Overview

The third IRF Symposium was placed under the motto "Benchmarking Relevance" and especially focused on methodology and evaluation in patent searching and retrieval. Additionally, the 3rd IRF Symposium gave participants the opportunity to discover and test prototypical versions of the most innovative technologies in the market in the Hall of Innovation.

 

 

 

The Imperial Riding School Vienna was home of the 3rd IRF Symposium from 1 to 4 June 2010. About 150 delegates from academia and industry met to discuss the advances in information retrieval science impacting patent information retrieval, and to test new systems and prototypes exposed by solution providers and research groups. More than 40 international speakers addressed the topics of evaluation, interfacing, semantic annotation, image retrieval, chemical patent retrieval and multilingualism in plenary sessions and workshops. While the IR scientists have now a better understanding of the specific needs of patent searchers and have begun to integrate them in their research, there is a need to involve the technology implementers to develop test applications.

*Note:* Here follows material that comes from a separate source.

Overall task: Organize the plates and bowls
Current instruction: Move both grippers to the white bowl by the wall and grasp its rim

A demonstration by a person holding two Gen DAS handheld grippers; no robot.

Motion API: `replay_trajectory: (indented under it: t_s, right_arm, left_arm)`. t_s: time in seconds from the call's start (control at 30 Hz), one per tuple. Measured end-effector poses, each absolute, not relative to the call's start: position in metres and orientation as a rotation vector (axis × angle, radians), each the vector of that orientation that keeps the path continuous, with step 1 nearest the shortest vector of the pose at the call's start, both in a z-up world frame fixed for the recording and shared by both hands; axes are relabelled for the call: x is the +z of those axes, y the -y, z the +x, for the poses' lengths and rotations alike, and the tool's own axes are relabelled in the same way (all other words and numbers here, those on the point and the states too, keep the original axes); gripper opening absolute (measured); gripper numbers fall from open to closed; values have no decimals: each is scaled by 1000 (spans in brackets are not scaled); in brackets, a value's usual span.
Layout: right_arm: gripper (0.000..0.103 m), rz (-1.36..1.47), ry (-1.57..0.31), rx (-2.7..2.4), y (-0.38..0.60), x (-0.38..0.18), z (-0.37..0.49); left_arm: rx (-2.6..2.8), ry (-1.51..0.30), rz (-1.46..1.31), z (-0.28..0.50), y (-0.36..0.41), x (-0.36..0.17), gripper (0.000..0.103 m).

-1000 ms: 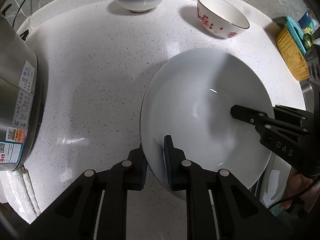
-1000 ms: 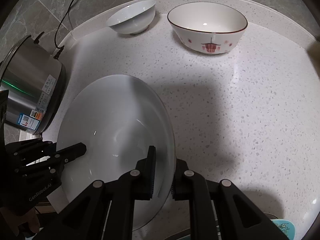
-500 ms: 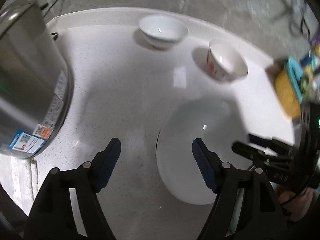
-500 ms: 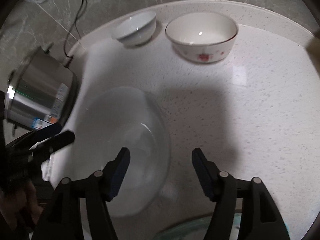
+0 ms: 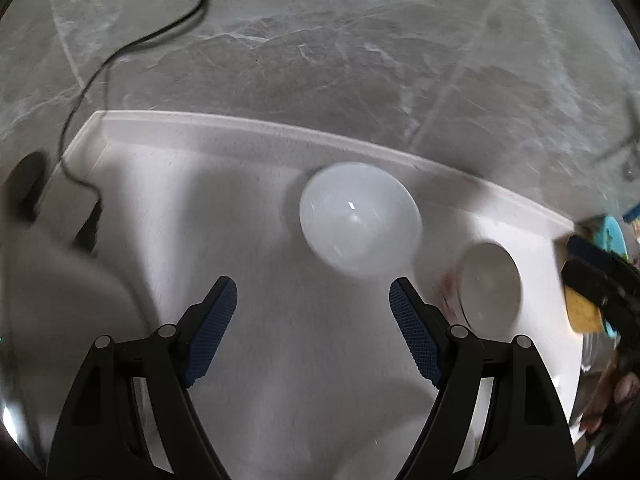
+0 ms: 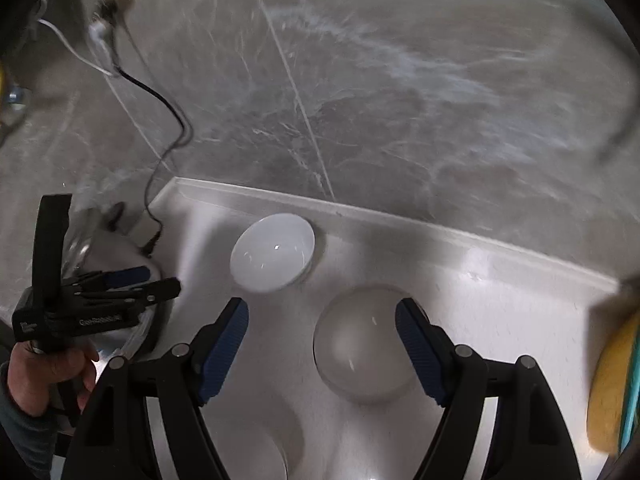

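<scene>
A plain white bowl (image 5: pixel 360 220) stands near the back of the white counter; it also shows in the right wrist view (image 6: pixel 274 252). A second bowl with red marks (image 5: pixel 488 284) stands to its right, blurred; in the right wrist view (image 6: pixel 366 344) it lies just beyond my fingers. My left gripper (image 5: pixel 314 304) is open and empty, short of the white bowl. My right gripper (image 6: pixel 322 324) is open and empty above the counter. A white curved rim (image 6: pixel 256 444) low in the right wrist view may be the large plate. Both views are motion-blurred.
A steel cooker (image 6: pixel 116 256) with a black cord stands at the left. A yellow and teal sponge (image 6: pixel 616 384) lies at the right. A grey marble wall (image 5: pixel 320 52) rises behind the counter's raised back edge (image 5: pixel 280 132).
Both grippers let go of the large white plate, opened wide, then lifted and tilted up toward the back wall. The plate has dropped almost out of view.
</scene>
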State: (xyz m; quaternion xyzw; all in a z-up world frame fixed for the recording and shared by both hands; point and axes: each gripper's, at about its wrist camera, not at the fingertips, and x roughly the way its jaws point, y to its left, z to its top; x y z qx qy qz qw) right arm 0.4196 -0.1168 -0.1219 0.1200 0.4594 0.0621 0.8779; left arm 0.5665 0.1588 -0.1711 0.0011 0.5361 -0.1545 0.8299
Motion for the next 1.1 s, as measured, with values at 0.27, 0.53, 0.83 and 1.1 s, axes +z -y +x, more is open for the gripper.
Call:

To read more, download the review of the event as PDF.
 


James Boyle
, co-founder of Creative Commons and Science Commons, and one of the most influential creative thinkers and expert of Intellectual Property in the information society was invited as keynote speaker at Symposium. He addressed the audience of leading academics, Information Retrieval and Intellectual Property experts, asking: "What If the Web Really Worked for Science?" and inviting to "Reimagining Data Policy and Intellectual Property”. Although the World Wide Web was originally invented to help spread science, it is in fact easier to use the Web to buy products than to use it for scientific research. To find and get access to academic texts is a cumbersome task due to the publication policies of information providers and the different types of data needed. Boyle concluded that we need to rethink our approach to research policy, intellectual property, and the competitive norms of science if we want the Web to really work for science.

 

Programme

Download the symposium 
.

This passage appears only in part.